● **What to do**: Start with the first line of the records below. Output each line exactly, ending with the one that contains "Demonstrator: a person".

● **Material provided**:

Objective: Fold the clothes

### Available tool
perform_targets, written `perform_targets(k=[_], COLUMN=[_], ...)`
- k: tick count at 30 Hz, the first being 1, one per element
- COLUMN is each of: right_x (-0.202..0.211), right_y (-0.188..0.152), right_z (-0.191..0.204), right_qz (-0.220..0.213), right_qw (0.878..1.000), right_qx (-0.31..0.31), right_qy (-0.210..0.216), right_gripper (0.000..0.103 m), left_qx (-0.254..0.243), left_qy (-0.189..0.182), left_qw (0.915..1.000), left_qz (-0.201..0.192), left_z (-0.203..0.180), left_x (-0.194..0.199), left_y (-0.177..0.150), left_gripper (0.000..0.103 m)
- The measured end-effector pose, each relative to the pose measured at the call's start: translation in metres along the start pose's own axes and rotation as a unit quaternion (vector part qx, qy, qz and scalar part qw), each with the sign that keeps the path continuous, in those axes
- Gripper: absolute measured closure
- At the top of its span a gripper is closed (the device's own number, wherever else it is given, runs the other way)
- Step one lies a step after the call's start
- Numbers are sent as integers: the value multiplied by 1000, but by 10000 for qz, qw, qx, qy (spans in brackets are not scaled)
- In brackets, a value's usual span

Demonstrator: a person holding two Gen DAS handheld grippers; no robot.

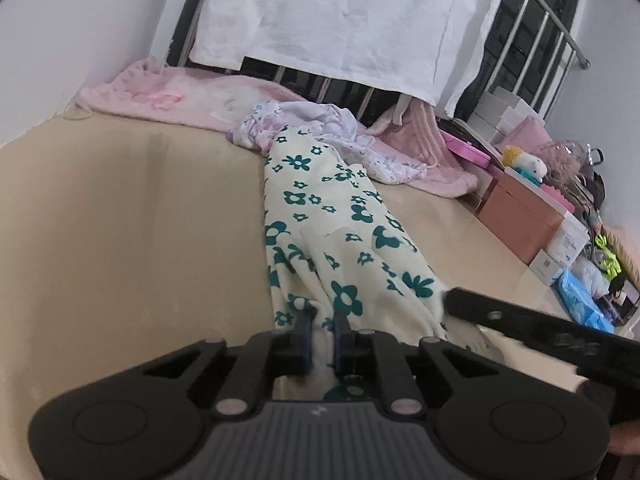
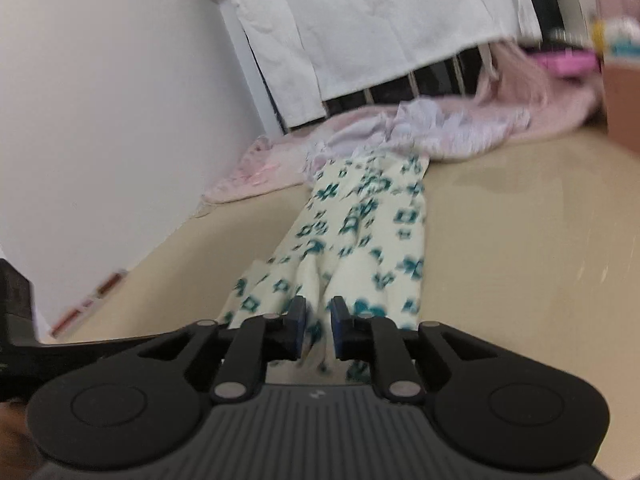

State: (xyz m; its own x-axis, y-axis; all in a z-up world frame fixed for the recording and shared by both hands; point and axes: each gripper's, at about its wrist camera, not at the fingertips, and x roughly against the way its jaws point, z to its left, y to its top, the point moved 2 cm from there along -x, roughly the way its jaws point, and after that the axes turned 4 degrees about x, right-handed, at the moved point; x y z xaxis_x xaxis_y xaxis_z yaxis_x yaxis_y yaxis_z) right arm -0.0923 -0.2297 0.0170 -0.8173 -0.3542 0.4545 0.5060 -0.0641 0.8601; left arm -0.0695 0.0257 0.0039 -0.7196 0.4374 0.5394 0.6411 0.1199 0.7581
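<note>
1. My left gripper [image 1: 322,320] sits at 6 o'clock in the left wrist view, jaws drawn close together with a fold of the floral garment [image 1: 332,220] pinched between them.
2. My right gripper [image 2: 319,312] has its jaws just as narrow, and the cream cloth [image 2: 360,232] bunches up between the blue pads [image 2: 339,320]; the right wrist view is blurred, so the exact contact is hard to read.
3. The garment, cream with teal flowers, lies on the beige bed surface [image 1: 120,208], stretching from my jaws toward 12 o'clock.
4. Its far end touches a crumpled lilac-print cloth [image 1: 320,128] lying on a pink blanket [image 1: 180,96].
5. A white sheet [image 1: 352,20] hangs over the railed headboard [image 1: 532,36] at 12 o'clock.
6. Boxes [image 1: 524,216] and clutter line the bed at 3 o'clock.
7. My right gripper's black body [image 1: 540,328] shows at 4 o'clock, just beside the garment's near edge.
</note>
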Motion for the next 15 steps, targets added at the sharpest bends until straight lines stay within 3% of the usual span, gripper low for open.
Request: perform_targets(k=[1,4,7,11,15], right_x=[-7,-13,0,2,-26], right_y=[-1,-10,-2,13,18], right_z=[0,-1,0,-5,-11], right_qz=[101,120,-22,-192,150], right_qw=[9998,9995,9997,9994,9994], right_qx=[73,96,2,-54,-240], right_qy=[-127,-287,-242,-271,-193], right_gripper=[90,87,82,80,80], left_qx=[-60,-225,-255,-151,-228], left_qy=[60,225,30,-429,38], left_qw=[10000,9995,9989,9985,9996], left_qz=[4,-35,-404,-304,184], left_z=[-1,-3,0,-5,-15], left_x=[0,4,19,19,-18], left_y=[1,5,14,32,38], left_gripper=[92,66,65,66,68])
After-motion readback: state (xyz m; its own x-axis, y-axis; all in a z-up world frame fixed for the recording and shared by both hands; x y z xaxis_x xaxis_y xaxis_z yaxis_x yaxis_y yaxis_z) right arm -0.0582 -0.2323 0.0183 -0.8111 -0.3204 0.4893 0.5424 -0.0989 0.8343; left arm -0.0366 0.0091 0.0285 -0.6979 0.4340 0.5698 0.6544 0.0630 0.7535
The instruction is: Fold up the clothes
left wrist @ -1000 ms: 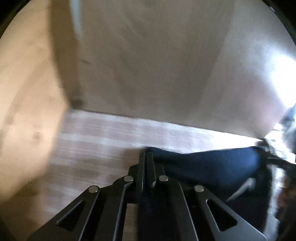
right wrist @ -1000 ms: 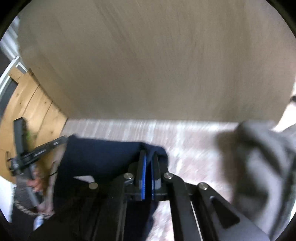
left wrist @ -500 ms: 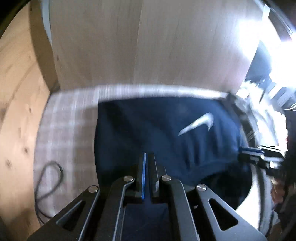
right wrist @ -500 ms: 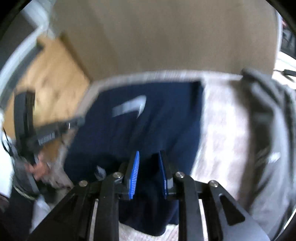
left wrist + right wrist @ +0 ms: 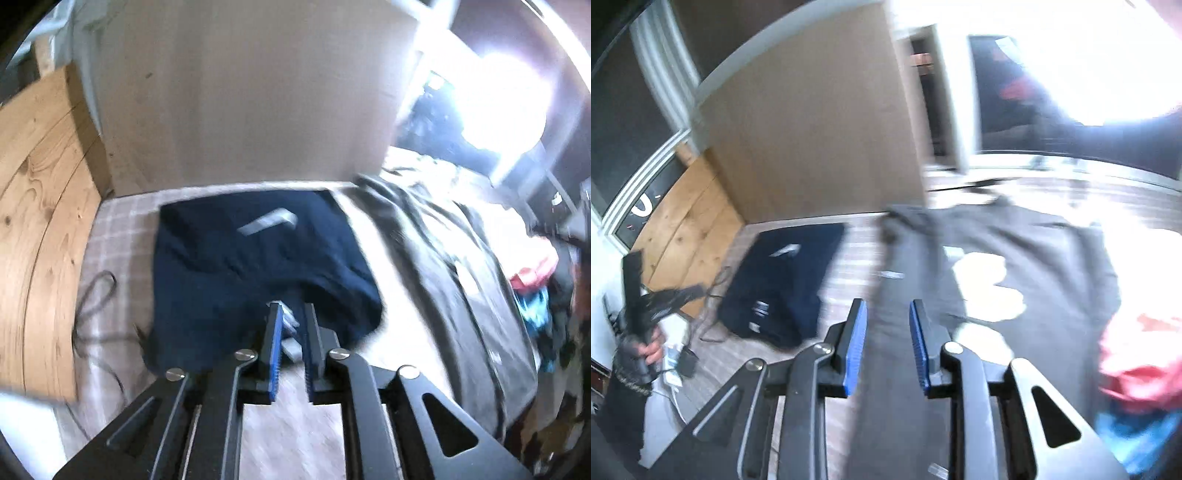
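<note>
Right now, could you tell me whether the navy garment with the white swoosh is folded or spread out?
Folded: the navy garment lies as a compact rectangle on the checked cover, swoosh up.

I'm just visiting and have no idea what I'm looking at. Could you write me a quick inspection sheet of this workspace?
Surface: checked bedcover, light, partly bare.
Job's things: navy garment lying folded with a pale logo up; grey garment spread beside it.
Clutter: red and blue clothes at the right edge.
Grippers: left gripper open at the navy garment's near edge; right gripper open, empty, over the grey garment.
Cables: dark cord on the bedcover.
Surroundings: wooden panel, beige headboard.
</note>
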The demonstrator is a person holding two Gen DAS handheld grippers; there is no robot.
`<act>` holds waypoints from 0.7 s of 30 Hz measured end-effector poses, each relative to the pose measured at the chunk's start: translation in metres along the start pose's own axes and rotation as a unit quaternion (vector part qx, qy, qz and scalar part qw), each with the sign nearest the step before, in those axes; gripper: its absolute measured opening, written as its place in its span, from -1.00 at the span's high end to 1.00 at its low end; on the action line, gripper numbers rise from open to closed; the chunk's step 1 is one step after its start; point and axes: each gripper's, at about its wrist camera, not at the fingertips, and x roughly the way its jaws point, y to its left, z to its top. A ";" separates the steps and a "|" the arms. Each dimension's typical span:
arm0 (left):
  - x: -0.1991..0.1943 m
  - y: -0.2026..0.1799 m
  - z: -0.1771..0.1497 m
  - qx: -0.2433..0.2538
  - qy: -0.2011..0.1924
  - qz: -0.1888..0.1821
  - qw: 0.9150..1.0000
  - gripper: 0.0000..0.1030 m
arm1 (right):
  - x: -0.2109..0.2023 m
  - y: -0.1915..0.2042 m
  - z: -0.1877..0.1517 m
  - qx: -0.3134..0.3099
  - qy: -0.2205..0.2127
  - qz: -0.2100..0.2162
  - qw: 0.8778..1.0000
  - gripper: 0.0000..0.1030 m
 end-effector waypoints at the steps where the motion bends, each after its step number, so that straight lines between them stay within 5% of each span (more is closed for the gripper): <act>1: -0.007 -0.017 -0.011 0.008 0.002 -0.004 1.000 0.79 | -0.013 -0.016 -0.006 0.000 0.002 -0.011 1.000 0.46; 4: -0.021 -0.072 -0.049 0.014 0.016 -0.020 1.000 0.78 | -0.035 -0.053 -0.030 -0.005 0.015 -0.023 1.000 0.44; 9: -0.016 -0.166 -0.131 -0.034 0.045 -0.038 0.998 0.78 | -0.014 -0.085 -0.087 -0.044 0.069 0.058 0.995 0.44; 13: -0.001 -0.235 -0.190 -0.067 0.075 -0.061 0.993 0.78 | 0.031 -0.047 -0.147 -0.115 0.164 0.162 0.966 0.45; 16: 0.005 -0.276 -0.226 -0.060 0.095 -0.043 0.993 0.78 | 0.049 -0.015 -0.195 -0.142 0.241 0.205 0.938 0.44; 21: 0.016 -0.295 -0.259 -0.060 0.129 -0.024 0.990 0.78 | 0.038 0.015 -0.239 -0.140 0.272 0.179 0.935 0.44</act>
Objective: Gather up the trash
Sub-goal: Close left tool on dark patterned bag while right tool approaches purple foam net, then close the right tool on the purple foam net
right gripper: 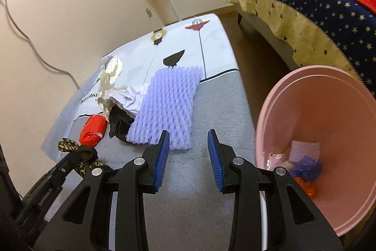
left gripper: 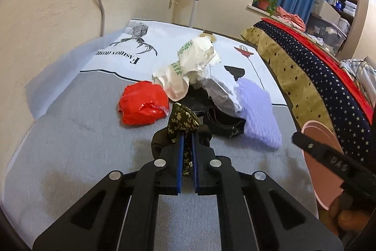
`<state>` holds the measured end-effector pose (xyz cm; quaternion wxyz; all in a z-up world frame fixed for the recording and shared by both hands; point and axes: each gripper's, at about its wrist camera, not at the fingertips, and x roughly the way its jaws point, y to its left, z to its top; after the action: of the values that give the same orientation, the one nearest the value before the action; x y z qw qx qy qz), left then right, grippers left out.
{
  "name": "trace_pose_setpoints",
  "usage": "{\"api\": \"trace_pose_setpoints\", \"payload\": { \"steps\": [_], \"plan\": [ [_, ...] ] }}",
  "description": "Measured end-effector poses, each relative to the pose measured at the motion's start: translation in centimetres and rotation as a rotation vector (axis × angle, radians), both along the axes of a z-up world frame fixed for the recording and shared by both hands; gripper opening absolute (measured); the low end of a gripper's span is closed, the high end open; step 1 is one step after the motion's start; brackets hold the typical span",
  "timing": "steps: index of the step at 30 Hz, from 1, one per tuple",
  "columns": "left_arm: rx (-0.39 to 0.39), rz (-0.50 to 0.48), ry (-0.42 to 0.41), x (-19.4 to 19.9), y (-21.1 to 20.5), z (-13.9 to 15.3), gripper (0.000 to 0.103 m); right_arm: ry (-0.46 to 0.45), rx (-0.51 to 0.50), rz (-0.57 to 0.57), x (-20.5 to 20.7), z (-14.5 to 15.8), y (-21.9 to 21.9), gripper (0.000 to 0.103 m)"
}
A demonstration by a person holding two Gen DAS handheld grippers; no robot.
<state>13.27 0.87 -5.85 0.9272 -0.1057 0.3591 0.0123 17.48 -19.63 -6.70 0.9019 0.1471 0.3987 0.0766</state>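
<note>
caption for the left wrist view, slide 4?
Left gripper shut on a patterned fabric scrap above the grey table; red wrapper and purple foam net remain.

A grey tabletop (left gripper: 70, 138) carries a white cloth (left gripper: 164, 39) printed with black drawings. Beside a lilac foam net (right gripper: 168, 107) lie a bright red wad (left gripper: 143, 105), white crumpled paper (left gripper: 221, 91) and a cream bag with green print (left gripper: 188, 62). The black, blue-padded left claw (left gripper: 186, 133) pinches black fabric with a gold floral pattern (left gripper: 182, 118). Right of the net stands a pink bin (right gripper: 329, 109).
</note>
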Motion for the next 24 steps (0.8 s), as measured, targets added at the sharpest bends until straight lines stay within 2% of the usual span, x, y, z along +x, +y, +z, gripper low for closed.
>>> {"api": "trace_pose_setpoints", "payload": {
  "steps": [12, 17, 24],
  "plan": [
    [-0.011, -0.004, 0.012, 0.9, 0.1, -0.6, 0.006, 0.069, -0.007, 0.025, 2.2, -2.5, 1.6, 0.033],
    [-0.019, -0.003, 0.021, 1.1, 0.2, -0.9, 0.006, 0.071, -0.020, 0.043, 2.4, -2.7, 2.0, 0.013],
    [-0.021, -0.006, 0.009, 0.9, 0.2, -0.6, 0.006, 0.010, -0.037, 0.068, 1.5, -0.9, 2.2, 0.010]
  ]
}}
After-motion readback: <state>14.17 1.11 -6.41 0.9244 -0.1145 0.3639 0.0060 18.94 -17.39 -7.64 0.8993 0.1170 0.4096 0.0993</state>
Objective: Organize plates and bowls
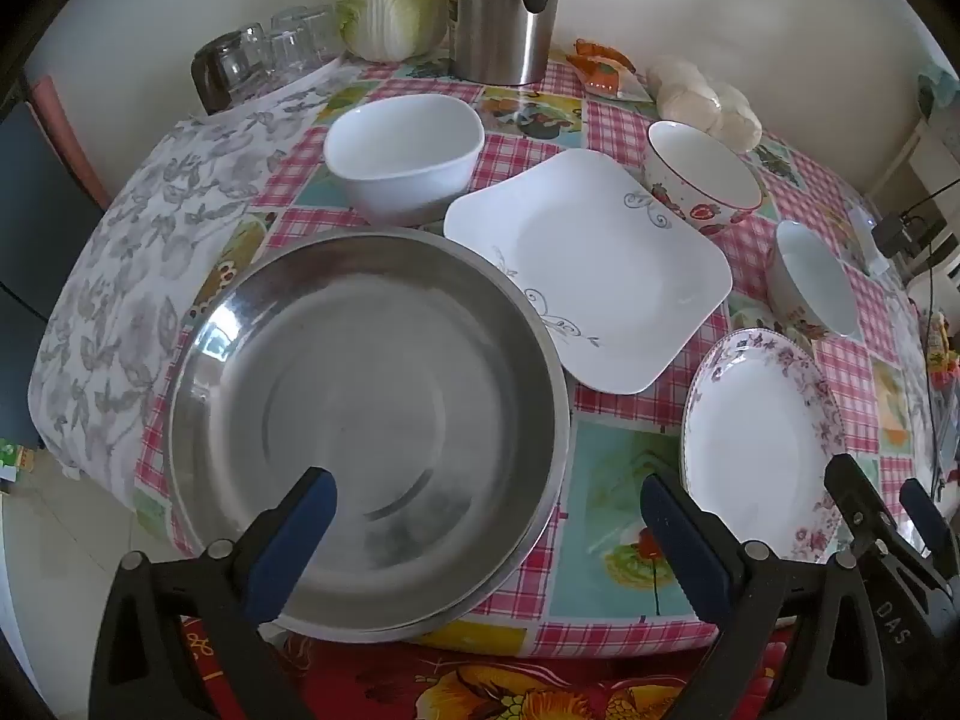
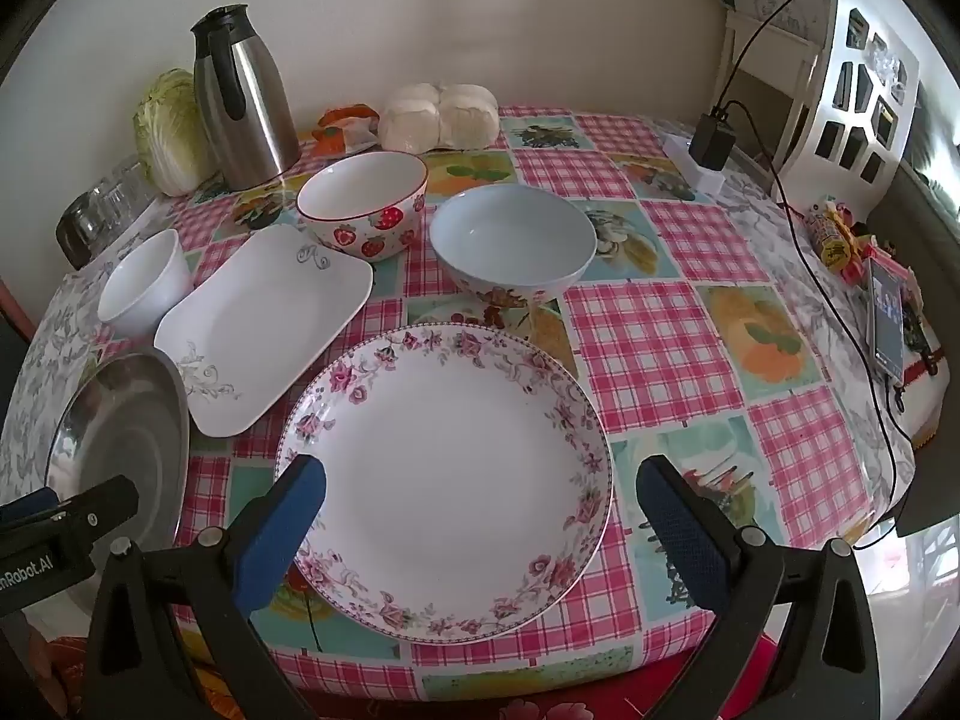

● **Written response**:
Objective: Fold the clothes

### Available tool
perform_targets, written `perform_targets(k=[_], COLUMN=[_], ...)`
- k: tick count at 30 Hz, the first being 1, one per element
- COLUMN is each of: right_x (-0.202..0.211), right_y (-0.188..0.152), right_z (-0.191..0.204), right_qz (-0.220..0.213), right_qw (0.878..1.000), right_qx (-0.31..0.31), right_qy (-0.210..0.216), right_gripper (0.000..0.103 m), left_qx (-0.254..0.243), left_qy (-0.189..0.182), left_qw (0.915..1.000), left_qz (-0.201..0.192), left_z (-0.203..0.180), left_x (-0.194..0.199), left_y (-0.177..0.150), left_gripper (0.000..0.103 m)
- The measured end-effector pose, each relative to the pose measured at the call's start: translation in metres along the start pose's own axes and rotation as a unit quaternion (vector part qx, qy, qz and scalar part qw), each with the sign that keeps the path continuous, in those axes
- Gripper: absolute measured closure
- At the top of its span a gripper is closed (the device's own number, wherever else it is given, runs the other way)
- Step one lies a step after the call's start
- Numbers are sent as integers: the value multiplied by 1000, but by 10000 for qz, qw, qx, qy (spans in brackets are not scaled)
- In brackets, a value's usual span

Demonstrator: a person holding two Gen DAS handheld grippers; no robot.

No further output will be produced for this exercise.